WISK-FM
- Americus, Georgia; United States;
- Broadcast area: Albany, Georgia
- Frequency: 98.7 MHz
- Branding: Best Country Around 98.7

Programming
- Language: English
- Format: Country music

Ownership
- Owner: Sumter Broadcasting Co., Inc.
- Sister stations: WDEC-FM

History
- First air date: 1978
- Former call signs: WPUR-FM (1978–1979); WPUR (1979–1992);

Technical information
- Licensing authority: FCC
- Facility ID: 63784
- Class: C3
- ERP: 25,000 watts
- HAAT: 92.0 meters (301.8 ft)
- Transmitter coordinates: 32°4′51.00″N 84°15′20.00″W﻿ / ﻿32.0808333°N 84.2555556°W

Links
- Public license information: Public file; LMS;
- Website: americusradio.com

= WISK-FM =

WISK-FM (98.7 FM) is a radio station airing a country music format.

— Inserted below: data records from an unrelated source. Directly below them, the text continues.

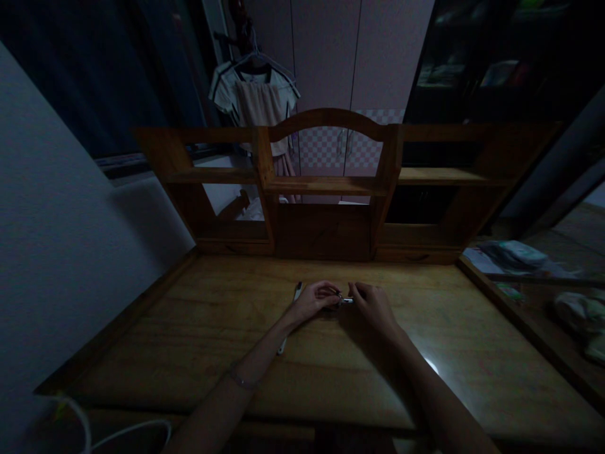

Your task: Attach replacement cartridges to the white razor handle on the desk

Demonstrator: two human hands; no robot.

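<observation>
Over the middle of the wooden desk [227, 315], my left hand [317, 300] and my right hand [371, 302] are close together. Between their fingertips is a small shiny metal object [346, 301], too small to name. The fingers of my left hand are curled around its left end, and my right hand pinches its right end. A long thin white object with a dark tip [282, 346] lies on the desk, partly hidden beneath my left hand and wrist.
A wooden shelf unit [326, 184] stands along the desk's back edge. A white cable [130, 430] loops at the lower left. Right of the desk are cloths and bags [517, 253]. Clothes [258, 94] hang behind the shelves.
</observation>
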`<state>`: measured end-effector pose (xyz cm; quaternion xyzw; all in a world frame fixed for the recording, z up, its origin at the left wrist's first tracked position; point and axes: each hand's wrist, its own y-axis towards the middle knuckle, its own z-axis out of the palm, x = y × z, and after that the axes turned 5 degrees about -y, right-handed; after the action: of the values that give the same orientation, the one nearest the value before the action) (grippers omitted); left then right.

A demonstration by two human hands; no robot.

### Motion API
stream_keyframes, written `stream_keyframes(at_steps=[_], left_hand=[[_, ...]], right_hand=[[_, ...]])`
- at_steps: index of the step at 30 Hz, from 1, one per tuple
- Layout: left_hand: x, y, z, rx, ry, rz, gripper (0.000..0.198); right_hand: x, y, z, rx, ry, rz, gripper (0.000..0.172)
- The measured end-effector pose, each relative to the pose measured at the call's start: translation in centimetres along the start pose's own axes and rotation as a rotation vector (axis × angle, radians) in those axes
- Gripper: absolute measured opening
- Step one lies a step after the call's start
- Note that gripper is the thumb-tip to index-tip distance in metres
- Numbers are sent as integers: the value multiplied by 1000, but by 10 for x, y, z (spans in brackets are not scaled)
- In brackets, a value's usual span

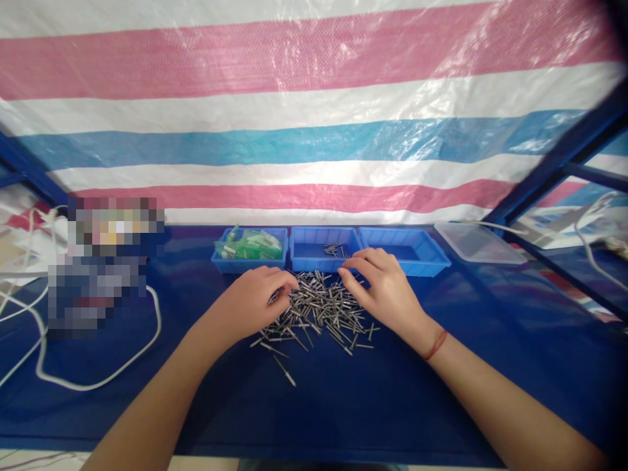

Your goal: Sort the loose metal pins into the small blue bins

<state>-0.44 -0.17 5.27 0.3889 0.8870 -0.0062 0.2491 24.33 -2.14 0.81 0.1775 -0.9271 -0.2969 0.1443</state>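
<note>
A loose pile of metal blind rivets (pixel 321 304) lies on the blue tabletop. My left hand (pixel 258 297) rests at the pile's left side, its fingers curved and the thumb a little apart, with rivets visible behind the gap. Over the pile's right side is my right hand (pixel 385 284), thumb and fingertips drawn close together near the front edge of the middle blue bin (pixel 304 252). Whatever is between those fingertips is too small to make out. A few rivets (pixel 334 249) lie inside that bin. One single rivet (pixel 284 371) lies apart, in front of the pile.
Left of the middle bin stands a blue bin (pixel 250 267) with green and clear plastic packets (pixel 252 245). Another blue bin (pixel 405 248) stands on the right, beside a clear plastic lid (pixel 478 243). A white cable (pixel 98 386) loops across the left. Striped sheeting (pixel 314 144) hangs behind.
</note>
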Motion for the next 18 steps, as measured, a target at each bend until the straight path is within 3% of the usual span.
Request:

Licensed to Americus, Georgia, United States, the station serves the Albany area. The station is currently owned by Sumter Broadcasting Co., Inc. and features programming from ABC Radio. Its studios and transmitter are in Americus.

The WISK call sign has been used by other broadcasters, including a short-lived station of the late 1950s in Minneapolis-St. Paul, Minnesota, now known as WREY.